If you're running into this a lot, try the "standard quick-fix". We see this a lot with people who didn't architect an application properly, and they're doing data model updates outside Angular's digest cycle where it can't "see" them. Try wrapping your update code in an $apply() call:
$scope.$apply(function() {
profile.currentScore = 42;
});
If you have a LOT of updates to make and you don't want to nest the call, you can also cheat, like this:
// Lots of stuff...
profile.currentScore = 42;
// Lots more stuff...
$scope.$apply();
You will know right away if you need to do this. If it works, you need to do it. :) If you get an error message in your console saying you're already in a digest cycle, you do NOT need to do it (it's something else).

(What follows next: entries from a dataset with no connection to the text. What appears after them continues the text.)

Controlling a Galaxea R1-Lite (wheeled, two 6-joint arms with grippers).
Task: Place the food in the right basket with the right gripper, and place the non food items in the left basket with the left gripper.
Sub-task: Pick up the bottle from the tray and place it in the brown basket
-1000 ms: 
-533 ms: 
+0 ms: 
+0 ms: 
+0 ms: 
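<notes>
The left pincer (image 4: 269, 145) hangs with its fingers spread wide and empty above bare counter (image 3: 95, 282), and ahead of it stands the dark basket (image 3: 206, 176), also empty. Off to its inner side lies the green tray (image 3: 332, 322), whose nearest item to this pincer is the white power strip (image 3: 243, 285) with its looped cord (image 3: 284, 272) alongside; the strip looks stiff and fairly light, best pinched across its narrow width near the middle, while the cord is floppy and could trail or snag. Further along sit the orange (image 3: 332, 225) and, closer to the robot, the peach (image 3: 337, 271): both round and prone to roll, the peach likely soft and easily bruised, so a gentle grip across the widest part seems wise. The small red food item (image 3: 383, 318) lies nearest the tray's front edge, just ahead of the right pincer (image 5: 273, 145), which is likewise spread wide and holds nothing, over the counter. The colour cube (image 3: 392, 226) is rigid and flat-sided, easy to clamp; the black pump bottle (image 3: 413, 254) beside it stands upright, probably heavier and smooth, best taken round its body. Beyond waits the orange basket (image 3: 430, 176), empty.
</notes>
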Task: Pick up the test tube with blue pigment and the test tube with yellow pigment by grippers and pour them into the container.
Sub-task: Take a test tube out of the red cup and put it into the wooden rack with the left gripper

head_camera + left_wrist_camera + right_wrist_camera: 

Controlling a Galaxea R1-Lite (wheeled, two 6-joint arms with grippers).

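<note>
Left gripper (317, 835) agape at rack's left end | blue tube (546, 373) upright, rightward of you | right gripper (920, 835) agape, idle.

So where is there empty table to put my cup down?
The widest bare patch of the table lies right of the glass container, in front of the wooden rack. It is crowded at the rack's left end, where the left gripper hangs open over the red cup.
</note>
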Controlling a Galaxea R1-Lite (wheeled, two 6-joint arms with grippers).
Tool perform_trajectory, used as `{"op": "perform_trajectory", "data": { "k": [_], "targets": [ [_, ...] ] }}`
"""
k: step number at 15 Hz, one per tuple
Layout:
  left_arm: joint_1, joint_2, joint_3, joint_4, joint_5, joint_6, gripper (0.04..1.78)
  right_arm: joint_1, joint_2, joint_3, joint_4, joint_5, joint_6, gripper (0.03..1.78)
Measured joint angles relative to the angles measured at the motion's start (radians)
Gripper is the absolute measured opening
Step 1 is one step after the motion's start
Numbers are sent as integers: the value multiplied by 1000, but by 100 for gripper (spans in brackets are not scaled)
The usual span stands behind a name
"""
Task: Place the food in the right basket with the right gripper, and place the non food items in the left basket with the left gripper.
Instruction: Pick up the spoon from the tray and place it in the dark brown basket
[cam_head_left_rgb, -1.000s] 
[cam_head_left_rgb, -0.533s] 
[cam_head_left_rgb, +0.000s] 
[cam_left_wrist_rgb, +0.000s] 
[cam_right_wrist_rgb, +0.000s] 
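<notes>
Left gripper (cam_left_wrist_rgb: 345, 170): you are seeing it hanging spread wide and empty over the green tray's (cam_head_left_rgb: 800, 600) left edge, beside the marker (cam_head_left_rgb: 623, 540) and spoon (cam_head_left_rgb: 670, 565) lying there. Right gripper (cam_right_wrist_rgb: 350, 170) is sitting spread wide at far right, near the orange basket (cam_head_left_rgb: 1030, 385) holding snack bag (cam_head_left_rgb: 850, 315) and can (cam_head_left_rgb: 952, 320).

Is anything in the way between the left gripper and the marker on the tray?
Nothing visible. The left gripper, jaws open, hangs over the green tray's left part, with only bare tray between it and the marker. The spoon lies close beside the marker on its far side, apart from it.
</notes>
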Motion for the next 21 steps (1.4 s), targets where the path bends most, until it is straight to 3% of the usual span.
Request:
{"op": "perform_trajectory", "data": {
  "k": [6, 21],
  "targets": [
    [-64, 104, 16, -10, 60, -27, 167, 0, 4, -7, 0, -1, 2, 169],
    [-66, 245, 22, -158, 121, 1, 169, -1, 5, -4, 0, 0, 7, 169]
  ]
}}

I mentioned that I thought perhaps I was modifying the wrong profile variable and so it wasn't refreshing. So I looked back a little bit in the code that is supplying the numbers:
angular.module('episodes').controller('episodeCtrl', ['$scope', '$rootScope', '$window', 'episode', 'relatedCourses', 'Video', 'episodeItems', 'profile', 'Profile',
function ($scope, $rootScope, $window, episode, relatedCourses, Video, episodeItems, profile, Profile) {
// stuff skipped....
onComplete: function () {
Video.complete({ videoId: item.item.id }).$promise.then(function () {
item.progress = "Completed";
$scope.loadNextItem();
$scope.profile = Profile.get(); // <<-- gotten from somewhere
$.ajaxSetup({ cache: false });
$.get('/user/getCurrentUserPointsModel', function (data) {
if (data == "")
return;
$scope.profile.currentScore = data.Data.CurrentScore;
$scope.profile.videosWatched = data.Data.VideoWatchedCount;
$scope.profile.testTakenAndCorrectAnswerCount = data.Data.TestTakenAndCorrectAnswerCount;
Profile.save(); // <-- added
The value in $scope.profile is pulled from Profile, but I don't fully get how that gets where it is. I suppose I will need to figure that out because there's another place where these updates have to happen that lack that Profile information. Anyways I added the last 4 lines in place of this:
document.getElementById('updateafterscore').innerHTML = data.Data.CurrentScore;
... and all worked according to plan. I guess I tackle the other part later when I figure out how the data gets to the controller.
You can't do this that way. It's not Angular way of dealing with data.
Read the documentation before https://docs.angularjs.org/tutorial/step_04
If you need to modify your DOM using document.. probably sth wrong is with your code.